Still, many questions remain. What are their projects — and can they do any better than Die Linke has in the last decade and a half? Years of backbiting and self-sabotage have produced only weakness, with little grounds for political clarity. Even after a split with Wagenknecht’s supporters, Die Linke will remain divided between a more conciliatory, center-left wing and an outspokenly radical “movement” wing, and this could well bring further splits in future. Anything is better than the dead-end of the last years, but recovery will be a long slog. In a worst-case scenario, neither side will extricate itself from the self-imposed downward spiral — and the Left in Germany could be set back decades.

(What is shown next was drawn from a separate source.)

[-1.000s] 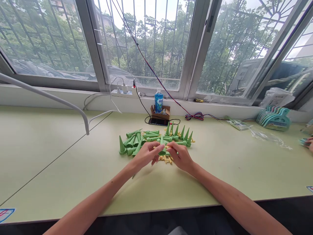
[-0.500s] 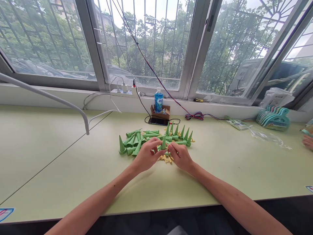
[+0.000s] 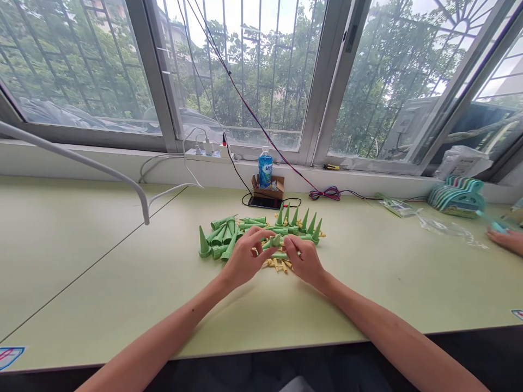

The press conference announcing Rackete’s and Trabert’s candidacies on July 17 was clearly calculated to signal a new era. The choice of Rackete, best-known for her work on migrant rescue boats, and the rhetoric around that choice, embodies the political path previously associated with the current leadership’s predecessors. Wissler’s announcement that Die Linke is now “opening itself up to activists and social movements” is practically identical to former cochair Katja Kipping’s expressed goal to make the party the “first address” for “young people who want to change the world.” To underline this (not so) new orientation, the press conference was followed by another press conference in front of Die Linke headquarters, in which self-described “movement activists” (representatives of various human rights and climate NGOs) “expressed their expectations, wishes and critique to the party.”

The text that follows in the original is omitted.